Clément Solym - 06.12.2013

Bande Dessinée - Ankama - Chris Evenhuis - Polar


La collection Hostile Holster, dirigée par Ann Bonny chez Ankama, s'est spécialisée dans le polar noir foncé, où les serial killer et les meurtres crapuleux sont plus nombreux que les crimes élucidés. « Killing Time » scénarisé par Kid Toussaint et dessiné par Chris Evenhuis est en plein cœur de cible, si l'on me permet l'expression. Le personnage central, Gyorgi Owens, est un infirmier devenu tueur en série, arrêté en flagrant délit alors qu'il tire une balle dans la tête d'un baron de la mafia.

 

Une fois le verdict prononcé et la culpabilité établie, une jeune journaliste décide de lui rendre visite en prison pour qu'il raconte enfin sa version des faits.
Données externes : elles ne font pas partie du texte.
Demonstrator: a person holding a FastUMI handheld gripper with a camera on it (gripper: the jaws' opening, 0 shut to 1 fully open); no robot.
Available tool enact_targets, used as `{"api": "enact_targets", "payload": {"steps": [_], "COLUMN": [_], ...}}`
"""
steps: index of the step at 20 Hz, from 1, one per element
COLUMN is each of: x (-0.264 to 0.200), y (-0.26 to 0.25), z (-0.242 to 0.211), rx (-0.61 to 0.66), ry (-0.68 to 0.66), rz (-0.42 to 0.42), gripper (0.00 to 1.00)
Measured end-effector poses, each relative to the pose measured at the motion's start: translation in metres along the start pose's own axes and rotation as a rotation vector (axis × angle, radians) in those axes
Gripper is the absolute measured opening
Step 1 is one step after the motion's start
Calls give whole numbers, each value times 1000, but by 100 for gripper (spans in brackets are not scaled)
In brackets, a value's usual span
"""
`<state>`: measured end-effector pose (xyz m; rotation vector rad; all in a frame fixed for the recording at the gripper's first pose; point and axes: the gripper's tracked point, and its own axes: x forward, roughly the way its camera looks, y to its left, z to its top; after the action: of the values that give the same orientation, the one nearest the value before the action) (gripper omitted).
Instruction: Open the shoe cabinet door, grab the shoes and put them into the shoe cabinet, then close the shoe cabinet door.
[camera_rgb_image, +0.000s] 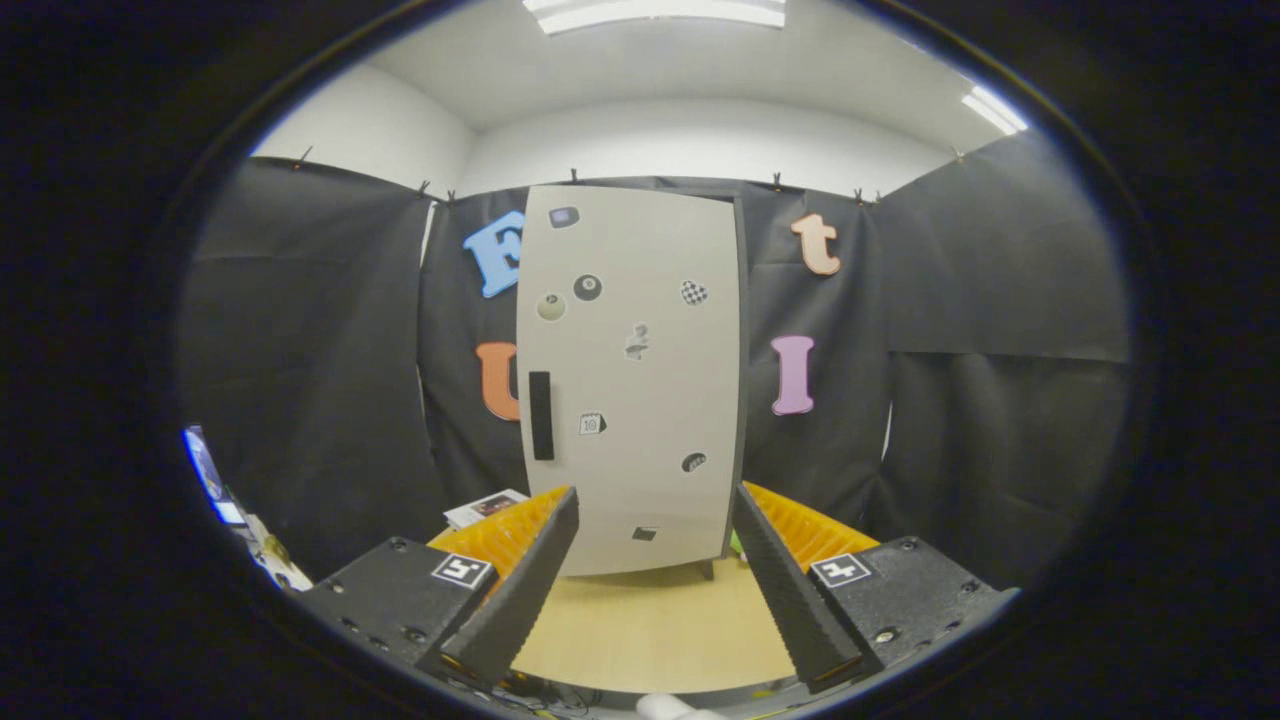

On découvre alors que le monstre présenté par les médias est bien moins monstrueux qu'il n'y paraît. Chacun de ses crimes, au début du moins, répondait à un souhait d'en finir, exprimé par la victime. S'agit-il d'euthanasie ou d'acharnement sadique ? La frontière est sans doute plus floue que la journaliste ne l'aurait imaginé de prime abord.

 

Rien de reluisant, sinon les flaques de sang

 

Le sujet est intéressant et Kid Toussaint est parti de cette idée pour construire une histoire sordide, où se mêlent règlements de compte entre mafieux, pulsions morbides et manipulations en tous genres. La police est décontenancée par cet assassin qui ne recourt jamais deux fois aux mêmes techniques, la journaliste déstabilisée par cet homme qui a aidé des hommes et des femmes à s'éteindre en paix avec eux-mêmes et leurs proches, le lecteur amusé par des scènes de transition très drôles, où l'on assiste aux dialogues vachards que s'échangent deux vieux gangsters dans un mouroir pour cancéreux. Puis les fils décousus finissent par former le canevas d'une épaisse couverture trouée, juste bonne à enrouler autour d'un cadavre pour le transporter dans un coffre de bagnole pourrie.

 

On l'a compris, l'histoire est sordide, d'un noir d'encre. Même si elle recourt à de nombreux stéréotypes (le flic malin, la jeune journaliste qui n'accepte pas la vérité officielle, les mafieux sans scrupules aux surnoms débiles...), c'est pour les détourner au final et permettre au récit de rebondir vers des zones plus sombres encore.

 

Deux cases de Killing Time

 

Scènes de meurtres et scènes de crime

 

Le dessin d'Evenhuis, très sombre lui aussi, semble ramener toutes les scènes à des décors de nuit : couleurs éteintes, ombrages composés de taches minuscules, grands à-plats noirs. Le contraste avec les scènes d'interlude, où les deux vieux mafieux devisent dans leur couloir d'hôpital, est impressionnant. Après les scènes sordides et pesantes, les deux cancéreux dessinés de face, côte à côte sur un banc, rappellent aux petits vieux du Muppet Show, dont on aurait remplacé la soupe du soir par de l'acide sulfurique.

 

Si le scénario finit par rebondir, la construction du récit, en brèves scènes enchaînées un peu maladroitement, n'est pas des plus séduisantes. Il faut s'accrocher pour dépasser une séquence d'exposition un peu laborieuse. Le montage n'est pas parfaitement réussi, mais la surenchère de morts et de justifications suffit à donner envie d'en savoir plus. On s'accroche et on se laisse peu à peu embourber dans le glauque.

 

Au final, « Killing Time » est un album noir foncé et jonché de cadavres, qui ravira les amateurs de récits macabres et de tueurs bien barrés. Comme la plupart des titres de cette macabre collection.